23 октября. 16 часов. В камере Танки появляется надзирательница, женщина словно без лица, мрачная, с солдатской выправкой. «Иди за мной!» — с ненавистью произносит она. Может, свидание или отправка куда-нибудь еще? Танка идет. Открываются с тяжелым скрежетом одна за другой массивные железные двери. Гулки шаги за ними. Одна, мрачнее сфинкса, знает все. Другая, юная, красивая, не знает ничего. Только глаза ее измученные тревожно блестят в холодном полумраке. Не знают ничего и те, кто остается в камерах. И Курт Мебиус из столярной мастерской не знает, что это ее последние шаги.
Открываются и закрываются двери…
Звон ключей, скрежет железа…
В полутьме двое мужчин — с мертвым взором. Они берут под руки Танку. Ведут. Дальше шагов не слышно. Только сердце заключенной колотится сильно, отчаянно, чувствуя, что произойдет там, дальше, где поблескивает во мраке нож гильотины…
* * *На окраине города Галле (ГДР) в тени приземистых ветвистых деревьев — братское воинское захоронение. Здесь покоятся солдаты и офицеры Красной Армии, герои антифашистского Сопротивления. Здесь и Кристина Янева. Командование приняло решение, чтобы она покоилась вместе с теми, кто с оружием в руках добывал победу, кто наносил удары по врагу в антифашистском подполье. Это высокая честь для бойца невидимого фронта. У всех красная звезда в изголовье, и всех осеняет боевое Красное знамя.
В моем блокноте остаются дорогие фамилии однополчан, не вернувшихся из пламени сражений. Вот лишь те, что начинаются с того же участка, где Танка. Может, родные узнают своего отца, своего мужа, сына, брата?
Яканин Василий 1912 — 9.2.1945
Якимчук Антон 1913 — 6.4.1945
Янева Кристина 1914 — 23.10.1944
Ямпольский Осип 1927 — 29.4.1944
Яченко Анатолий 1926 — 5.11.1944…
Список огромен, весь его процитировать здесь нет возможности.
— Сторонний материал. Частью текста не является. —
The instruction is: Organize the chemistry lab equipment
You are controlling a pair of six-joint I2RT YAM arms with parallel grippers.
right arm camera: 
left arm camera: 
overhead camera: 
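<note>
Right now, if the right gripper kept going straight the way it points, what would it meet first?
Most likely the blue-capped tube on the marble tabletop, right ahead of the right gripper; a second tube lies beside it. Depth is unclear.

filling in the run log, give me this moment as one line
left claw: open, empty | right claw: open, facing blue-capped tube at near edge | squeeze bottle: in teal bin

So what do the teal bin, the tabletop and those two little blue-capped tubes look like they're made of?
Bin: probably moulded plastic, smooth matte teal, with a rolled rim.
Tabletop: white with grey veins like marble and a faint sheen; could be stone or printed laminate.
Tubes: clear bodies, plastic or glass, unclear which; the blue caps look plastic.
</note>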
…К братскому кладбищу чеканным шагом подходят советские воины. Они отслужили действительную службу, разъедутся завтра-послезавтра по домам, но сегодня, такова традиция, прощаются с теми, кто навечно останется в карауле, кто навечно приписан к бессмертной победе.
Я смотрю в лица людей, собравшихся вокруг. На венках, возлагаемых официально, надписи с указанием страны… Воины расступились, пропустив группу школьников, склонивших болгарский флаг. «Кто вы?» — спрашиваю. Оказывается, 9 класс «Б» из второй тырновской гимназии. Учительница Катя Колера добавила: «Этот класс носит имя Кристины Яневой, выбрал ее как пример для себя». В тот день мне сказали, что только вчера уехал известный болгарский публицист, исследователь революционного движения Кирил Янев. «Очень, очень жаль!» — вырвалось у меня. В Софии не встретились, здесь тоже пути разминулись.